A flag argument is when we have an argument to a method that the caller uses to indicate the logic that should occur in the method. This is a bad design because it forces the programmer reading the calling code to have to stop what they’re doing and read what the method is doing.

To perform this refactoring we’ll:

  1. Create a new method for each value of the flag argument
  2. Replace the calls to the old method with one of the new methods
  3. Delete the original method
  4. Run our tests and make sure they all pass

Extract Variable

Extract variable is used when we have a complex expression that is hard to read. By separating the portions of the expression into individual variables it can be easier to read.

To perform this refactoring we’ll:

  1. Ensure that the expression we’re working with has no side effects.
  2. Create a local variable with the expression we’re extracting
  3. Replace the original expression with the new variable
  4. Run our tests and make sure they all pass

Rename Method

Clearly naming things is the way to make our code as clear as possible and as we modify our code we’ll run into situations where the method is no longer doing what it says it does or the name of the method is hard to understand. By renaming the method we can make our code easier to read and thus easier to maintain.

To perform this refactoring in PHP we’ll:

  1. Check to see if the method is defined in a superclass or subclass. If the method is defined in either we’ll need to repeat these steps in those classes.
  2. Duplicate the existing method but with the new name.
  3. Change the old method so its body just calls the new method.
  4. Find all the references to the old method and replace them with the new method
  5. Delete the old method
  6. Run our tests and make sure they all pass

Pull Up Method

As we’re working with class hierarchies we’re going to run into situations where we find duplicate methods and it’s best if we move them into a superclass to reduce duplication. To do this we can “pull up” the method into a superclass.
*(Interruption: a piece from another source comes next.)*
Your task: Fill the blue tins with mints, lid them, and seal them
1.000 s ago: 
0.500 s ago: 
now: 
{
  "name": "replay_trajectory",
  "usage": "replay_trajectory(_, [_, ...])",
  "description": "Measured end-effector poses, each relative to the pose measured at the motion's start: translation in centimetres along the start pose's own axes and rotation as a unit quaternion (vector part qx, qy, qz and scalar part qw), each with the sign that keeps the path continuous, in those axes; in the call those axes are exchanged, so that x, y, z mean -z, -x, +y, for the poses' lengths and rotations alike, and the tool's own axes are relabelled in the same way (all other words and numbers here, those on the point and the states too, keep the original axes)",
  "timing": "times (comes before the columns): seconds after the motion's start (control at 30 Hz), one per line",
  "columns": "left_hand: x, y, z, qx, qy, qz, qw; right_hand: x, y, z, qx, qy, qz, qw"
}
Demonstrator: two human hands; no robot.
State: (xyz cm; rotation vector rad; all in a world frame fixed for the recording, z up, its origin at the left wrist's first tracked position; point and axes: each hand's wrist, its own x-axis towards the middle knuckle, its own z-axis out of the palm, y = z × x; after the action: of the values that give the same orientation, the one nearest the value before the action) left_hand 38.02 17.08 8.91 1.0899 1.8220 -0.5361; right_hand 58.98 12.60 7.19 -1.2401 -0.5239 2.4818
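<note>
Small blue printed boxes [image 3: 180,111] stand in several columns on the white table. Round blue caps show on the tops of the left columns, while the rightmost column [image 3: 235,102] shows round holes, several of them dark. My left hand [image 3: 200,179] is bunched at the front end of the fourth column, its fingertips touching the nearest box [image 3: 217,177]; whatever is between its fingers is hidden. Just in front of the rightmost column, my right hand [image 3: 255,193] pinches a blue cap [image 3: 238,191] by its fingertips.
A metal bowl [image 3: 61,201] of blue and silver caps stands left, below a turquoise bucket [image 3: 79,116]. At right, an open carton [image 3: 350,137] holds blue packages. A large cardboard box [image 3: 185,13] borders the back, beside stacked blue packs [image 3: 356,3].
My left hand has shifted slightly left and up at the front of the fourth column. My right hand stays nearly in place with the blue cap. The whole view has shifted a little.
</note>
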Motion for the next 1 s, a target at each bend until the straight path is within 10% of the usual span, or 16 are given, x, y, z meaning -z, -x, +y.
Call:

To perform this refactoring in PHP we’ll:

  1. Check that all methods are identical.
  2. Check that any methods called and attributes accessed by the method are accessible in the superclass.
  3. Copy one version of the method into the superclass
  4. Run our tests and make sure they all pass
  5. Delete one of the copies in a subclass
  6. Run our tests and make sure they all pass
  7. Repeat steps 5 and 6 until all the copies are gone.

Have Fun!

Refactoring is one of the key concepts that will allow us to create more maintainable code. These methods outlined in this article are a good starting point but aren’t the end of our journey in learning how to refactor our code.